Dataset section ▸
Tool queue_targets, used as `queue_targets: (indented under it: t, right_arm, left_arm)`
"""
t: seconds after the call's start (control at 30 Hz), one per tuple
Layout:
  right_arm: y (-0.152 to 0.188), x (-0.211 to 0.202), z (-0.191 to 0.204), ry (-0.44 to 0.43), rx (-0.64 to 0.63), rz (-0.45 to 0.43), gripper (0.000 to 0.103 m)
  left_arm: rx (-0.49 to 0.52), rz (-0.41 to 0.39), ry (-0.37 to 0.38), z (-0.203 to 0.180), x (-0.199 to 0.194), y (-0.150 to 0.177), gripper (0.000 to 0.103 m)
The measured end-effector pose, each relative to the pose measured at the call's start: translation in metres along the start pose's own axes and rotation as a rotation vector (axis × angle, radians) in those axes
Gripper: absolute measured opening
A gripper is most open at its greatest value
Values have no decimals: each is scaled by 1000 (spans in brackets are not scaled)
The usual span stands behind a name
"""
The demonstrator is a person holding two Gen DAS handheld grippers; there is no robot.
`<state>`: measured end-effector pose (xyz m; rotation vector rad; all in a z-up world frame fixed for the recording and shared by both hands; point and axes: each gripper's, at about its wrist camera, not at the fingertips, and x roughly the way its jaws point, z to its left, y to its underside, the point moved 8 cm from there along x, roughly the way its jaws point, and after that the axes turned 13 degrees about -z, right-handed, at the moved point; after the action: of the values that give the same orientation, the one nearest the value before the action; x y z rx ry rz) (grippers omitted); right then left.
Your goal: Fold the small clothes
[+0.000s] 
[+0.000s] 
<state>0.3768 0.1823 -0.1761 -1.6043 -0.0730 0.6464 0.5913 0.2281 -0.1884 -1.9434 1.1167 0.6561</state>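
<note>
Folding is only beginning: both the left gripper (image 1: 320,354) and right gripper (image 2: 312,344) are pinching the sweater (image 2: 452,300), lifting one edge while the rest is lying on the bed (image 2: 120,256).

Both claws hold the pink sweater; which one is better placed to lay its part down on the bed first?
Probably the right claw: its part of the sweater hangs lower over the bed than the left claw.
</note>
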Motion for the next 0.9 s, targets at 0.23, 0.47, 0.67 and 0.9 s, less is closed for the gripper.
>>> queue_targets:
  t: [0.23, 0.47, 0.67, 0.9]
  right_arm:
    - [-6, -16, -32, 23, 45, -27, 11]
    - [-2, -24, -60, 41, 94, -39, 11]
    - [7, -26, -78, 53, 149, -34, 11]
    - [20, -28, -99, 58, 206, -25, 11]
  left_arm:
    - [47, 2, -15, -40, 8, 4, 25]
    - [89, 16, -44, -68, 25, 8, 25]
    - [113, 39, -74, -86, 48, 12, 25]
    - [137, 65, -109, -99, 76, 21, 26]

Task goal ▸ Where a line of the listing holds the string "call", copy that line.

Written answer ▸
t: seconds after the call's start (control at 30 Hz), one per tuple
The measured end-effector pose, each relative to the pose measured at the call's start: translation in metres along the start pose's own axes and rotation as a rotation vector (axis × angle, radians) in those axes

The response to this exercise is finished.